= Der Beobachter an der Weichsel =

Der Beobachter an der Weichsel — Dostrzegacz Nadwiślański (The Vistula Observer, in German and Polish) was the first Jewish newspaper. It was a weekly printed in Congress Poland, then part of the Russian Empire, between December 3, 1823 and November 29, 1824, 44 issues in total, with a circulation of 150 copies.

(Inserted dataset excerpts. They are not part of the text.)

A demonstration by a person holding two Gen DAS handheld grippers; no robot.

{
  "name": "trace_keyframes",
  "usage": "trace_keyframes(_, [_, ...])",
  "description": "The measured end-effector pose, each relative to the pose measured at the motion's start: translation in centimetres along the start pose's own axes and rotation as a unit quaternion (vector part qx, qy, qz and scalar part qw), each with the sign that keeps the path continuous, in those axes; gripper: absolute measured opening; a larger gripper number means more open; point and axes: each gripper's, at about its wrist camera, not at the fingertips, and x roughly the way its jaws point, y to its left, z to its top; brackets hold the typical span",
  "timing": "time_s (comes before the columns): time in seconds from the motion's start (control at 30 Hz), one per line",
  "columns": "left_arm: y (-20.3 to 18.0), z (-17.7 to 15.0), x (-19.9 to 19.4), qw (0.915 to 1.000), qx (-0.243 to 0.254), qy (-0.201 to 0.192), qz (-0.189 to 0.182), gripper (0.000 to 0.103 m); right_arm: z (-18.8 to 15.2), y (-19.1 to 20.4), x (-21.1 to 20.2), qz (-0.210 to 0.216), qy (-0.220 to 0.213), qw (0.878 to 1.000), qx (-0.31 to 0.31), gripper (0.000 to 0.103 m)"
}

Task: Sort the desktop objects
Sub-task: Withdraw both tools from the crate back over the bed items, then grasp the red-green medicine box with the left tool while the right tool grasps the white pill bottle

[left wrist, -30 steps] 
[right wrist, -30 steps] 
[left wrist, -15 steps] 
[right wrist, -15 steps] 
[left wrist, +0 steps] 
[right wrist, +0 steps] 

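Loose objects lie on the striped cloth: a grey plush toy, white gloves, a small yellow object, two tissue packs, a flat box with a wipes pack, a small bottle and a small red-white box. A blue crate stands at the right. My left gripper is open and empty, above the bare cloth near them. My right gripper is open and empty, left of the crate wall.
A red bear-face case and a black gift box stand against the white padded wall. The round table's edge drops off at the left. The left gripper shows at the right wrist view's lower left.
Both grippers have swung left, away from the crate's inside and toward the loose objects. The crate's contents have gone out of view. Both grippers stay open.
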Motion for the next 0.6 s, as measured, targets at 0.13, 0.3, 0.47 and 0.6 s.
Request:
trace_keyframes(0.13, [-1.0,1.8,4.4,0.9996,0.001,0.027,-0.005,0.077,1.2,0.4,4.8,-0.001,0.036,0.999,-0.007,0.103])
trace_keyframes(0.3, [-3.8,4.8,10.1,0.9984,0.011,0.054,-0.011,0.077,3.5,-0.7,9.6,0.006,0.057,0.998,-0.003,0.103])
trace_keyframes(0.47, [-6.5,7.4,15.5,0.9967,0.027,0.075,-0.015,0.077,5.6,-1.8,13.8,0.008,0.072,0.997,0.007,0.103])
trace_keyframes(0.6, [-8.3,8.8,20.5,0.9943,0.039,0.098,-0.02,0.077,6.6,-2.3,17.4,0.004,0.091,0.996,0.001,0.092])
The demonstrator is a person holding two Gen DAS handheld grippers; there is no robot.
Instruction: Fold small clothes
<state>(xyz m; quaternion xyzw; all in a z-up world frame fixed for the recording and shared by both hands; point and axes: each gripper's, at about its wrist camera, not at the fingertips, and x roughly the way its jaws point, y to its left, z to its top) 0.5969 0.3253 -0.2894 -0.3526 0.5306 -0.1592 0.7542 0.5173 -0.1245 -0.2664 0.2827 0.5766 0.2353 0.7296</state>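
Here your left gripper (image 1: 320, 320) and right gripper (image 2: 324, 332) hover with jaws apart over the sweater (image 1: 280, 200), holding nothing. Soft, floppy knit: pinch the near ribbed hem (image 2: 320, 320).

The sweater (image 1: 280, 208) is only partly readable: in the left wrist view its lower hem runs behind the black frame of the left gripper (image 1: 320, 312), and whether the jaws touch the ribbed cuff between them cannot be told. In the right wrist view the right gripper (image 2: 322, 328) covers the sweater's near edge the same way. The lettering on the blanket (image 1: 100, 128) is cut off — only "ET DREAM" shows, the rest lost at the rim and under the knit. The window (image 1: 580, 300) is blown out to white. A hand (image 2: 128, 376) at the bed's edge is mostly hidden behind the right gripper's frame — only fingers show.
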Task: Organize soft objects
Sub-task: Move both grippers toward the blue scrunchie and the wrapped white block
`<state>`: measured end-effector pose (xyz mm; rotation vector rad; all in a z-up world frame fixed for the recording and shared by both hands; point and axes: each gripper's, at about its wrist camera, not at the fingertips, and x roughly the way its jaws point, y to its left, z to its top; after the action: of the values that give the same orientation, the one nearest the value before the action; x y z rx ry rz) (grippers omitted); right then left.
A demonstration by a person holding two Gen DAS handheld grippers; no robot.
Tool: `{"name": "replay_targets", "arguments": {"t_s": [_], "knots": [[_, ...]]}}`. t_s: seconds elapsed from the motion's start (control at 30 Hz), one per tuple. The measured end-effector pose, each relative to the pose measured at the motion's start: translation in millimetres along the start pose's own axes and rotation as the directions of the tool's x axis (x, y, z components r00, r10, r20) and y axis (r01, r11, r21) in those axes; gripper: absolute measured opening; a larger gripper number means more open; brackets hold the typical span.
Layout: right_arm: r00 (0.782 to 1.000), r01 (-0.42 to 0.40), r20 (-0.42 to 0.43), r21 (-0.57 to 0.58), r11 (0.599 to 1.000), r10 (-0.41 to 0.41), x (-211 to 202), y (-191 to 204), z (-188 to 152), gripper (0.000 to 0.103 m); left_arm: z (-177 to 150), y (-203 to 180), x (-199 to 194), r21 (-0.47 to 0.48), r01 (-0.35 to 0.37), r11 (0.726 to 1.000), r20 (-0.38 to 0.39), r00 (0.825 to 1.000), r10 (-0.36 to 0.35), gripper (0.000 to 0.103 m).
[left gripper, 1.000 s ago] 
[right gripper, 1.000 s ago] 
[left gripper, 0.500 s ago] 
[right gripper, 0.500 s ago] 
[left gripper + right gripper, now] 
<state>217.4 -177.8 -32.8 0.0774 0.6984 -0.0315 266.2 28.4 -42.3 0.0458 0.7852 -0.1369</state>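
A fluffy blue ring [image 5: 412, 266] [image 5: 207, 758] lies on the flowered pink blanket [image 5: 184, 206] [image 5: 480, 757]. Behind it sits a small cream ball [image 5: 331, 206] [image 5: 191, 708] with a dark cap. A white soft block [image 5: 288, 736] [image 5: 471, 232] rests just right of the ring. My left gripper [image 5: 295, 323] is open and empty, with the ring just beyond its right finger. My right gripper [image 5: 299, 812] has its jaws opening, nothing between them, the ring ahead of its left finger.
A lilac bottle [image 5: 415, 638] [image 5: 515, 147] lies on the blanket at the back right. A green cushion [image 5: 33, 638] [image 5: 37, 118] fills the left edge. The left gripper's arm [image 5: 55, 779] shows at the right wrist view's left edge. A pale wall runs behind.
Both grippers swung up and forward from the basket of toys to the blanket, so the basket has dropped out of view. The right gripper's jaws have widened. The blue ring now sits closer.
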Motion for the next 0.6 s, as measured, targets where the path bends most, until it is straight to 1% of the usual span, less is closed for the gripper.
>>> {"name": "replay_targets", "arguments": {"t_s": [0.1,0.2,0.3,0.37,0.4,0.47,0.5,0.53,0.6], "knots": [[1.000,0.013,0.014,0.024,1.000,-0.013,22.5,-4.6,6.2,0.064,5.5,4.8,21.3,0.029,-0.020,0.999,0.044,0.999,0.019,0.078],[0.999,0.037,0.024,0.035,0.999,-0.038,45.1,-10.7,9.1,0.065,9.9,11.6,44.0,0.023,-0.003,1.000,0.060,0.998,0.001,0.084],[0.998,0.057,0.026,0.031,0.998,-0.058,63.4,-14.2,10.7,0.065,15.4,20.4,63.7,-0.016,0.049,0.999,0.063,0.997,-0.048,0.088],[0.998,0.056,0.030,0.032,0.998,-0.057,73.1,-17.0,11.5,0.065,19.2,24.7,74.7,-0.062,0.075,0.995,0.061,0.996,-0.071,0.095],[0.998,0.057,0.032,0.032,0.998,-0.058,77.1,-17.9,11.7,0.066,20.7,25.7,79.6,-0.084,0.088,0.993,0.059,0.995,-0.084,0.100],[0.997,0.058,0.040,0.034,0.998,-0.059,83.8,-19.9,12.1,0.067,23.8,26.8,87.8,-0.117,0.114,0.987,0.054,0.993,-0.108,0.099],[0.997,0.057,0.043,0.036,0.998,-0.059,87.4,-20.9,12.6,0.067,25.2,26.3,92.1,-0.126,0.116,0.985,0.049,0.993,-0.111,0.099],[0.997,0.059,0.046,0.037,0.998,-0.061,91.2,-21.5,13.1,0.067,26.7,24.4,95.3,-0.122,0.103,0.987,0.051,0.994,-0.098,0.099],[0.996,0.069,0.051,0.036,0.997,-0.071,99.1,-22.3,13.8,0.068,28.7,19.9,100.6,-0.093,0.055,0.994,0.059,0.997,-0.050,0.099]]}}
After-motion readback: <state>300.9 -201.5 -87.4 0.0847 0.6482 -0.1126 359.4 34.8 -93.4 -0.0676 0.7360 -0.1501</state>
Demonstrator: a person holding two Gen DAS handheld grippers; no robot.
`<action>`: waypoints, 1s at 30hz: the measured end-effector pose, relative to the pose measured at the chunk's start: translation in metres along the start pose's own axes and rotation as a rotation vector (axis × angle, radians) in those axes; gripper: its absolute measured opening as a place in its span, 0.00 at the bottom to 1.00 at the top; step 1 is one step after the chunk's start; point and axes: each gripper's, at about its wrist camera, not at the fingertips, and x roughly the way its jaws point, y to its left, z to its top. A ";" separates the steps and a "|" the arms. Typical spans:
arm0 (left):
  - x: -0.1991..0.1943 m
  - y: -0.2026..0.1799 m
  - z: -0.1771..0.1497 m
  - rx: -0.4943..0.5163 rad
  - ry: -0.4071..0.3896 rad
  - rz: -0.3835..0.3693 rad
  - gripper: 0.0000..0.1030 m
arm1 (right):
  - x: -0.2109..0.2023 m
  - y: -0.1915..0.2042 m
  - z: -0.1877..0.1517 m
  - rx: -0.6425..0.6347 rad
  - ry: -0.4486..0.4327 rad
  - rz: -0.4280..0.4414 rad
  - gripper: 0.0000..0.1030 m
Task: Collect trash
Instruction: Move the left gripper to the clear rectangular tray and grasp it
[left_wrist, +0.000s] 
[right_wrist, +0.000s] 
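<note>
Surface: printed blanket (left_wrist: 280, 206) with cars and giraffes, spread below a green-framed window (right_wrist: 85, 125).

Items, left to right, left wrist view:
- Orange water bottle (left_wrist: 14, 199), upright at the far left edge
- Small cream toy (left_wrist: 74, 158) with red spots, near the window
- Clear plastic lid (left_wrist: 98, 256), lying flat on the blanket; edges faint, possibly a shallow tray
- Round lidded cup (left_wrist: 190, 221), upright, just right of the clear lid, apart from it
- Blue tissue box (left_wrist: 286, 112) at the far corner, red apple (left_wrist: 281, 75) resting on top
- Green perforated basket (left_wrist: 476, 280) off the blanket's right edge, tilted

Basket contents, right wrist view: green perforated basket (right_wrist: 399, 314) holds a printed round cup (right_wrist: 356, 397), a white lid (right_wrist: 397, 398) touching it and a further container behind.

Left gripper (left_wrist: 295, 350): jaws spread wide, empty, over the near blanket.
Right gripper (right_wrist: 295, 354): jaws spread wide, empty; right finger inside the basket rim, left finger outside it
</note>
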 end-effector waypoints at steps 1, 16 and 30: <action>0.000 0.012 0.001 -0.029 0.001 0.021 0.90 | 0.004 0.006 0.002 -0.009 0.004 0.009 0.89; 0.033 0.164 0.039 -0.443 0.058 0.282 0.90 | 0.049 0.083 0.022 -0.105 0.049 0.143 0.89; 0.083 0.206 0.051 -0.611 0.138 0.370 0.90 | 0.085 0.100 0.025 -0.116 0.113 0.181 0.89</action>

Launched by Polish Jewish writer, head of the Warsaw rabbinical seminary, and assimilation activist Antoni Eisenbaum, the paper was printed in two languages: Polish and German, the latter in Hebrew script. To this end, during the centenary celebration of the Yiddish press, Nahum Sokolow smugly noted that as early as 1686 a group of Polish Jews in Amsterdam printed a semi-weekly in a likewise way, i.e., in German in Hebrew script, "so that the centenary of the Yiddish press should have been celebrated more than a century ago". Other researchers claim that the language was heavily Germanized Yiddish to the point of being described as German. A.Haffka wrote that the newspaper was not very well accepted, because it was written not in Yiddish, but rather in German. Others disliked the assimilationist character of the newspaper.

The page layout of the divided into two columns by language with basically identical content. The paper was run single-handedly by Eisenbaum himself.

The next Jewish newspaper in Russian Empire, Ha-Melitz, this time in Hebrew, appeared nearly 40 years later.